Hace unos días vi un vídeo en el que tocabas la guitarra. Estabas concentrado, con la cabeza cerca del mástil, con los dedos en las notas. Llevaba años sin verte. El paso del tiempo sirve para olvidar detalles en los otros y de uno, para convertir a un padre en algo muy lejano. Terminaste de tocar y dijiste algo a la cámara. Al escuchar tu voz por primera vez desde que te incineramos, me di cuenta de que tenía preguntas para ti. Y lo peor de estas preguntas no es la falta de respuesta, sino el no habértelas hecho cuando tocabas en el salón de casa.
Me gustaría saber si fuiste feliz o si, en cambio, la felicidad consiste en tener algo que hacer. ¿Es verdad que todo pasa? ¿Tú también le pedías consejos a un padre ausente? ¿Qué es lo mejor de estar muerto? Sin música la vida sería un error, pero sin vida, ¿qué es la música?

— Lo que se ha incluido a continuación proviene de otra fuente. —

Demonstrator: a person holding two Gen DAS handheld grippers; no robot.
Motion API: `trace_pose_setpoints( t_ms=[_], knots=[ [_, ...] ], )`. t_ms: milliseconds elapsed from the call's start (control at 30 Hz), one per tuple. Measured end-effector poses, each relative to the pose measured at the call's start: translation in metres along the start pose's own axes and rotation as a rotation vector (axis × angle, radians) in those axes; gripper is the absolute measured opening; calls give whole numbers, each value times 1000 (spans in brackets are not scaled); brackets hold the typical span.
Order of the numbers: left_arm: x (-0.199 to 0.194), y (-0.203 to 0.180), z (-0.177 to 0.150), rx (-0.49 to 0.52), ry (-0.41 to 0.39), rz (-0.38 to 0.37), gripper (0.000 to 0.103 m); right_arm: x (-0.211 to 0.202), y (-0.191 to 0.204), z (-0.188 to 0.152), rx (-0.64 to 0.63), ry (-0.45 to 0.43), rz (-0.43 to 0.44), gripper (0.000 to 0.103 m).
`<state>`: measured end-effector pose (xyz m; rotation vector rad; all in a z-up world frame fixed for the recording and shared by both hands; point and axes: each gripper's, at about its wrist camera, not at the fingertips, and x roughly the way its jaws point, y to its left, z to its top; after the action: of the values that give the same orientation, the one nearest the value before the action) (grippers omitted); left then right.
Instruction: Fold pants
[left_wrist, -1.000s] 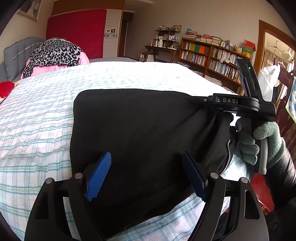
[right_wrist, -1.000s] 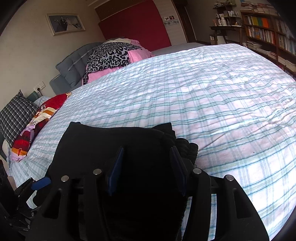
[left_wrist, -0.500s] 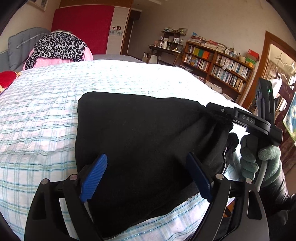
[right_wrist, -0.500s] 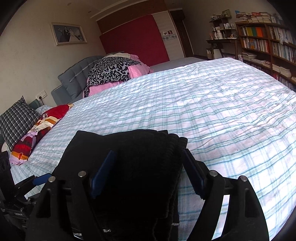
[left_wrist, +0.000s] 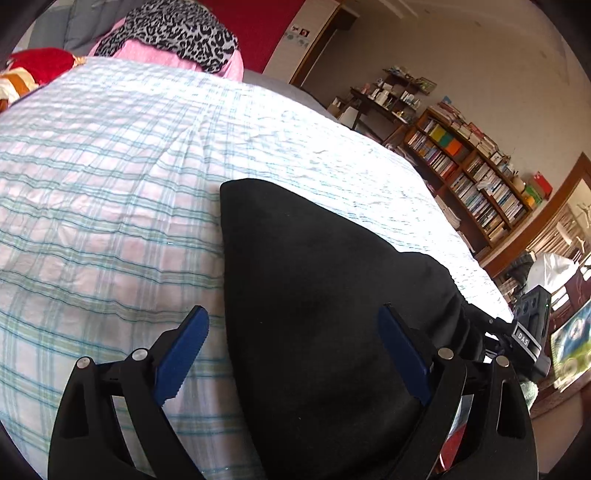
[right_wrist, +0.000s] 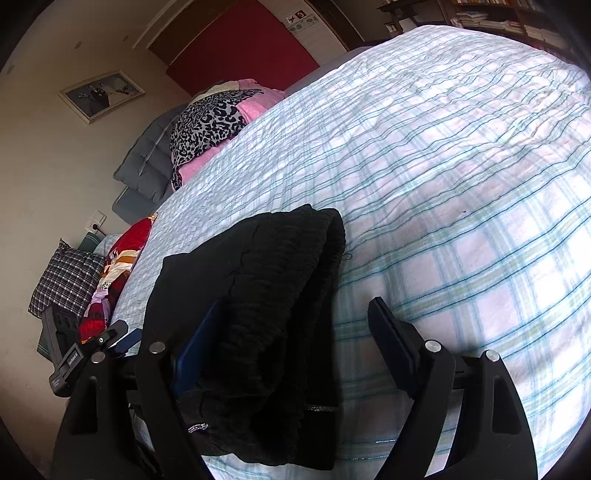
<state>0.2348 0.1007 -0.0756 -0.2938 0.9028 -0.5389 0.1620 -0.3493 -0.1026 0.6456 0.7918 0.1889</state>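
Observation:
The black pants (left_wrist: 325, 295) lie folded in a compact stack on the plaid bed cover (left_wrist: 110, 192), near the bed's front edge. My left gripper (left_wrist: 295, 354) is open, its blue pads straddling the stack's left edge with nothing held. In the right wrist view the pants (right_wrist: 258, 314) show their thick layered end. My right gripper (right_wrist: 295, 350) is open around that end, one finger (right_wrist: 199, 350) against the cloth, the other over bare cover. The right gripper also shows in the left wrist view (left_wrist: 517, 336) at the stack's far side.
A leopard-print and pink bedding pile (left_wrist: 177, 33) sits at the head of the bed. Red and plaid cushions (right_wrist: 110, 266) lie along the bed's left side. Bookshelves (left_wrist: 472, 173) stand beyond the bed's right side.
Both grippers have opened wider and tilted. The right gripper has let go of the pants' edge, and the stack now rests flat on the cover.

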Motion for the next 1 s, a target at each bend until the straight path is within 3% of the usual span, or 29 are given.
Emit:
trace_pose_setpoints(
  t_ms=[367, 700, 900, 1000],
  knots=[
    [26, 5, 0, -37, 114, -103, 92, 16, 5, 5, -2, 93, 77, 83],
    [27, -13, -5, 38, 157, -196, 84, 31, 22, 2, -31, 158, 104, 84],
    [25, -10, -2, 11, 167, -227, 68, 40, 29, 3, -57, 171, 99, 82],
    [22, -9, -3, 9, 155, -212, 59, 40, 32, 1, -83, 159, 81, 70]
  ],
)
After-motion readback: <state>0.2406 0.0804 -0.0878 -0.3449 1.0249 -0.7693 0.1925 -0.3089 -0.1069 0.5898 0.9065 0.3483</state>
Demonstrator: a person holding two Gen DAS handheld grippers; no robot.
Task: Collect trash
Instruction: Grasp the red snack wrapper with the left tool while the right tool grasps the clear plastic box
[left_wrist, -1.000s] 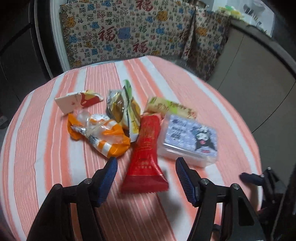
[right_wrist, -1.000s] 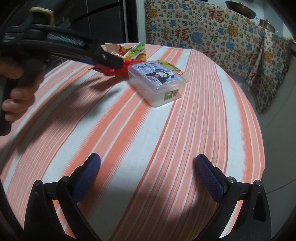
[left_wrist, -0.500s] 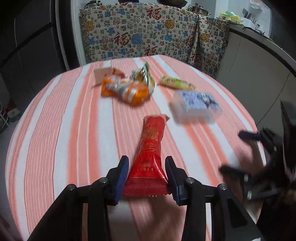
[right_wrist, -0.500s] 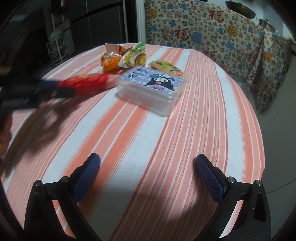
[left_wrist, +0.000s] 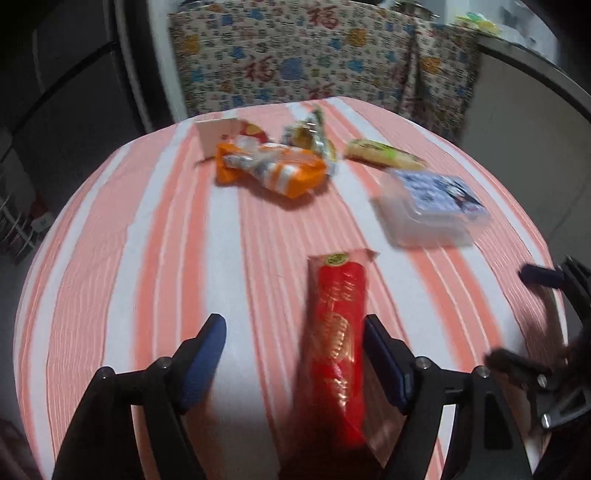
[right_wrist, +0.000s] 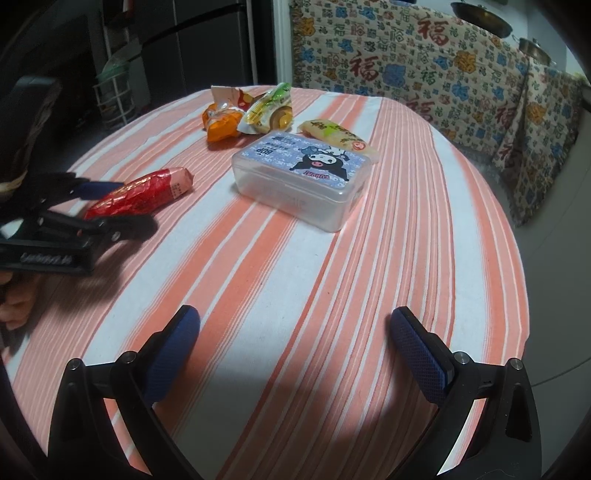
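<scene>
A red snack wrapper (left_wrist: 338, 332) (right_wrist: 144, 194) lies on the striped tablecloth between the fingers of my left gripper (left_wrist: 293, 328) (right_wrist: 122, 205). Its jaws are opening: the wrapper rests close to the right finger while the left finger stands well clear of it. Farther back lie an orange wrapper (left_wrist: 273, 171) (right_wrist: 219, 123), a green-yellow wrapper (left_wrist: 310, 138) (right_wrist: 267, 109), a torn white-and-red wrapper (left_wrist: 225, 133) (right_wrist: 229, 94) and a long yellow-green packet (left_wrist: 384, 155) (right_wrist: 338, 134). My right gripper (right_wrist: 294, 319) (left_wrist: 521, 317) hovers open over bare cloth, holding nothing.
A clear plastic box (left_wrist: 432, 206) (right_wrist: 299, 177) with a cartoon lid stands beside the packets. The round table (left_wrist: 147, 240) drops off on all sides. A patterned cloth (right_wrist: 424, 66) hangs behind it. A white wire rack (right_wrist: 114, 99) stands at the far left.
My left gripper closed on the red wrapper, pulled it out of the pile toward the near edge, and its jaws have now spread apart. The right gripper has kept still.
</scene>
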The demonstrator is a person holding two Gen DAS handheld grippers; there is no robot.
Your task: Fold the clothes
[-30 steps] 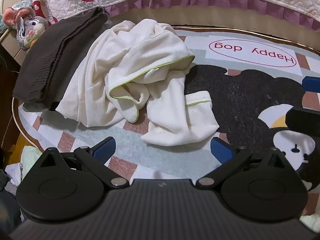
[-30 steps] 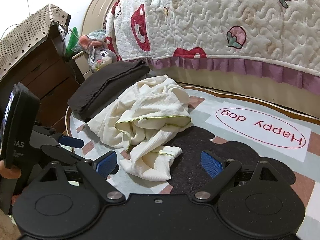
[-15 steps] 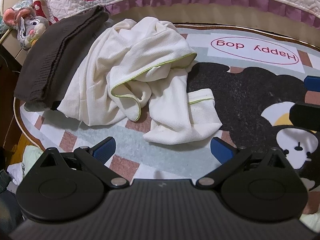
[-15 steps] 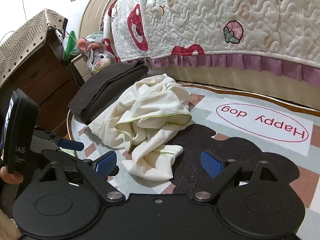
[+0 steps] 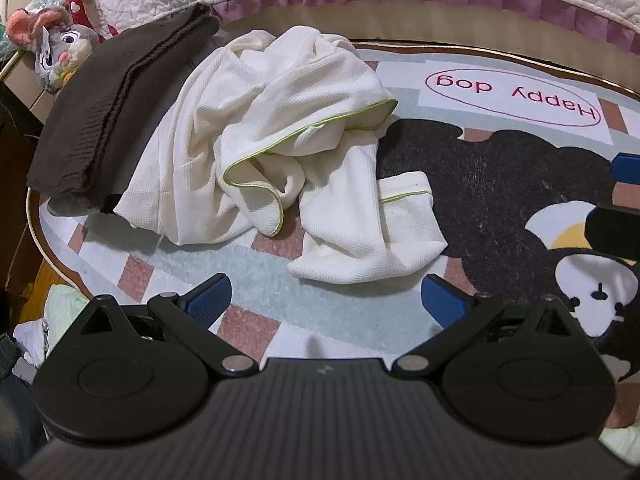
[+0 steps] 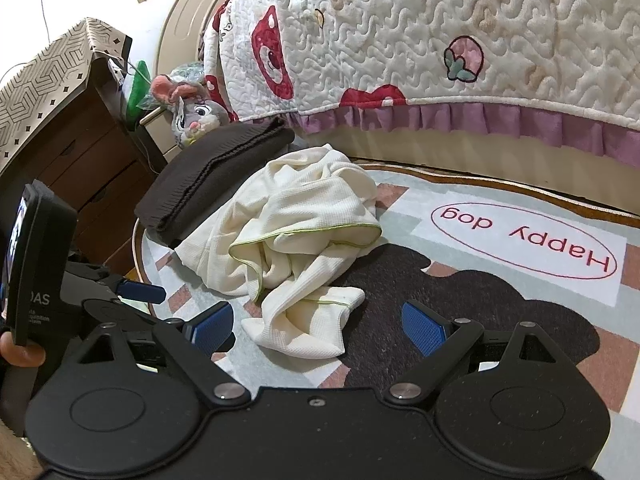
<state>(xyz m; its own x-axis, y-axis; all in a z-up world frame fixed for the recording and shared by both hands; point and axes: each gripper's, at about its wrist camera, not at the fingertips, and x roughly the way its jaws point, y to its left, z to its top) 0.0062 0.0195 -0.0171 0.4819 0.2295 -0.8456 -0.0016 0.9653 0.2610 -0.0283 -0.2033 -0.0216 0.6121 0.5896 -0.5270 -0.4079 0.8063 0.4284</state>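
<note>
A crumpled cream waffle-knit garment (image 5: 280, 160) with green piping lies in a heap on the cartoon rug (image 5: 500, 184); it also shows in the right wrist view as a cream garment (image 6: 296, 240). Its nearest sleeve end (image 5: 368, 248) lies just beyond my left gripper (image 5: 326, 300), which is open and empty, blue pads wide apart. My right gripper (image 6: 318, 322) is open too, hovering just short of the sleeve end (image 6: 308, 328). A folded dark brown knit (image 5: 108, 108) lies left of the heap, touching it.
A bed with a quilted strawberry cover (image 6: 440, 40) and purple frill runs along the back. A plush rabbit (image 6: 192, 112) sits by a wooden nightstand (image 6: 80, 152) at left. The left gripper's body (image 6: 40, 264) and a fingertip show at the right view's left edge. Loose cloth (image 5: 60, 312) lies off the rug.
Both grippers have crept slightly closer to the cream garment, which sits a little lower in both views. The garment itself has not moved; both grippers stay open.
</note>
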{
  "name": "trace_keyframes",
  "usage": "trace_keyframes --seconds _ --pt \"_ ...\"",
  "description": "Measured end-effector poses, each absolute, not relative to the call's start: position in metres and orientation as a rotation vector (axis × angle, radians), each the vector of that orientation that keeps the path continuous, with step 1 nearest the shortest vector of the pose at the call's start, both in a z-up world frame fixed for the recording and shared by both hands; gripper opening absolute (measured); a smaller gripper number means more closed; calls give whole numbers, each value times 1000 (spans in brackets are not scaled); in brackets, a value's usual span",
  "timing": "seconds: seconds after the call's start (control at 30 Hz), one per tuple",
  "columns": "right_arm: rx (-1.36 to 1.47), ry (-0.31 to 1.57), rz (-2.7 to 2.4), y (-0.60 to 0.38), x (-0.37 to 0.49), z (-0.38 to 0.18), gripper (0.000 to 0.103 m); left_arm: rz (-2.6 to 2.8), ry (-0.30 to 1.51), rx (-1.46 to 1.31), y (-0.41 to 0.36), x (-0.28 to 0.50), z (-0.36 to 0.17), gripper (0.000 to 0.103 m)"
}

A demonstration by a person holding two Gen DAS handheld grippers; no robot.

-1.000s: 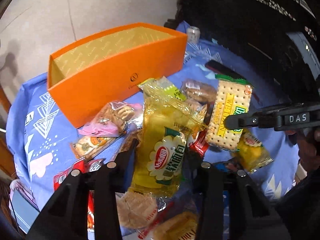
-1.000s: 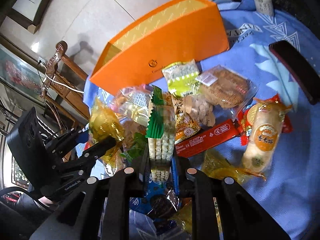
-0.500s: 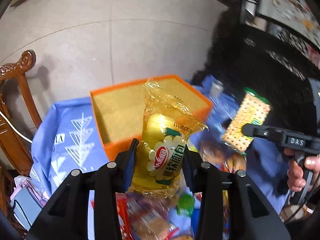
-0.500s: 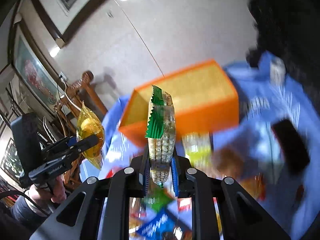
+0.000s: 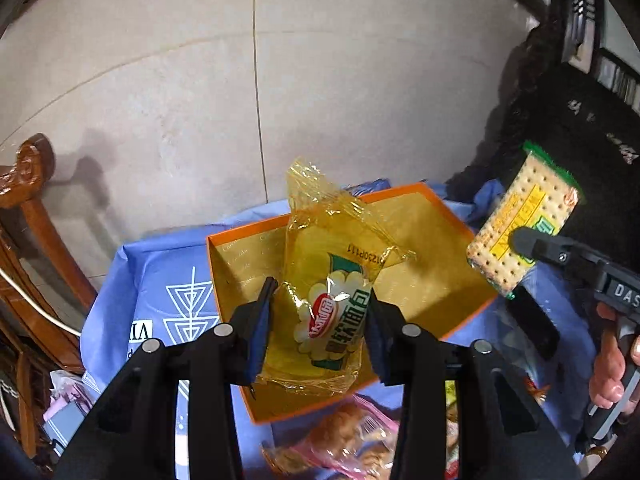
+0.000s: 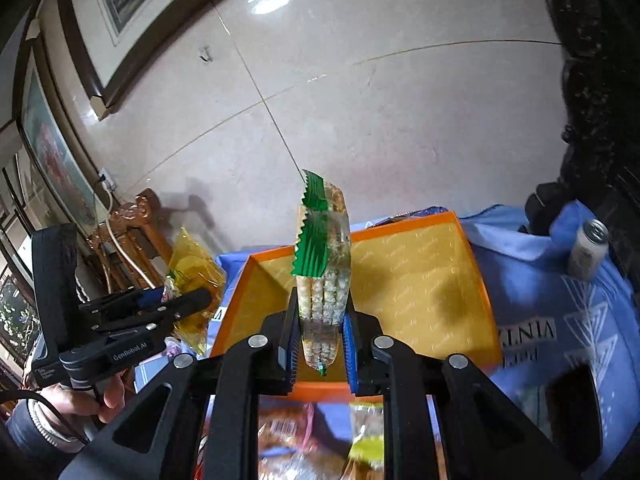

Si pudieras regresar, ¿reconocerías el mundo en el que vivo?. Cuando se muere un padre, ¿los hijos se quitan una carga o mueren un poco? ¿Por qué te molesto con esta mierda de preguntas?
Voy a esperar un rato, a ver qué pasa. Hay silencio en esta habitación sin vistas. Las preguntas que nunca te hice sirven para entretenerme, cuentan historias de una ausencia y de mi falta tras tu ausencia. Nunca te dije «te quiero», estando vivo, aunque supongo que tú ya lo sabías. Ahora lo escribo como si fueras a abrir la puerta y ponerte las zapatillas de andar por casa y sentarte en el sillón para tocar la guitarra. A veces, tardamos demasiado en encontrar respuestas. A veces, las preguntas sin respuesta son un grito. Y el amor hacia un padre es para siempre.